Task to carry out. Can you pull out each line of the data below that includes the word "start"?

────────

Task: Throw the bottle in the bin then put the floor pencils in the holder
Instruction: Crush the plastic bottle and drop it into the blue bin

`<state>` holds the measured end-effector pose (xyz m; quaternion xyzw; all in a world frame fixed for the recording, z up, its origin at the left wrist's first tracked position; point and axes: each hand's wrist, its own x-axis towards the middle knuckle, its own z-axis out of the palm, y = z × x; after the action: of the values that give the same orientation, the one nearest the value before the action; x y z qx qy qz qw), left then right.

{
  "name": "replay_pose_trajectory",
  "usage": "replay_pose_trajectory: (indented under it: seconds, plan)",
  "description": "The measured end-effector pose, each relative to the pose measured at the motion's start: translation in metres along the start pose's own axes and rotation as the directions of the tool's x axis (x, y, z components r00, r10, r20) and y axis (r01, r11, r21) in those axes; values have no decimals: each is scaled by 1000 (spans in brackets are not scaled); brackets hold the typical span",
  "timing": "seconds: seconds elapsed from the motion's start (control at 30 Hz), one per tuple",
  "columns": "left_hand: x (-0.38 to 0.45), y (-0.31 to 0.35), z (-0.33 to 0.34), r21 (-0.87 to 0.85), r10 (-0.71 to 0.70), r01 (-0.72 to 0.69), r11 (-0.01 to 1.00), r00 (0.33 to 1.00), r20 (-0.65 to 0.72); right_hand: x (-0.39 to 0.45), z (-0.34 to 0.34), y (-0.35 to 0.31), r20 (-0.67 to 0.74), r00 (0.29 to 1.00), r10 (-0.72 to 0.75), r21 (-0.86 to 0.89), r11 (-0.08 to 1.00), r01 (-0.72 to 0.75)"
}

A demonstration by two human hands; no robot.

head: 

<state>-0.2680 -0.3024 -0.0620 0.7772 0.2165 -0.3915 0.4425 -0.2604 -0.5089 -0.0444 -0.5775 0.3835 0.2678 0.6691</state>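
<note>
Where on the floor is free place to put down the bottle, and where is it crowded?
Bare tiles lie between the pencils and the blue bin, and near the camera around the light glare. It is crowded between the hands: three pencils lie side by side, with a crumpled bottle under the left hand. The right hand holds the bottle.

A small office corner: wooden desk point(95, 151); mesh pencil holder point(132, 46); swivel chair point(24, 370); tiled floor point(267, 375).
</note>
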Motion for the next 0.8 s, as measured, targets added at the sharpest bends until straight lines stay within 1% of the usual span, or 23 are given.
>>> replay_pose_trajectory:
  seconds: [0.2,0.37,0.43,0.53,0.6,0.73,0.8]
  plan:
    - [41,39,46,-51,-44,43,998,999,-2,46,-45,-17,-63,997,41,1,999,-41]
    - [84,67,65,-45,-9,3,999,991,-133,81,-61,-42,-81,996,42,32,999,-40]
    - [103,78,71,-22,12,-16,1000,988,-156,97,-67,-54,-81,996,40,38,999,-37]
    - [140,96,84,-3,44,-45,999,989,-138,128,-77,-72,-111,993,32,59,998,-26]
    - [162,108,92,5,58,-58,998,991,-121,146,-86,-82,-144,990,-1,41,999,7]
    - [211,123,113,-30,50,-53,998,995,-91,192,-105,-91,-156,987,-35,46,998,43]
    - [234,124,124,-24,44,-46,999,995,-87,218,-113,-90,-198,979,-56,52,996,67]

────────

Result for this exercise.
  "description": "The measured end-effector pose, each relative to the pose measured at the motion's start: translation in metres along the start pose's own axes and rotation as the directions of the tool's x axis (x, y, z components r00, r10, r20) and y axis (r01, r11, r21) in those axes; values have no decimals: each is scaled by 1000 (spans in brackets are not scaled); brackets hold the typical span",
  "timing": "seconds: seconds elapsed from the motion's start (control at 30 Hz), one per tuple",

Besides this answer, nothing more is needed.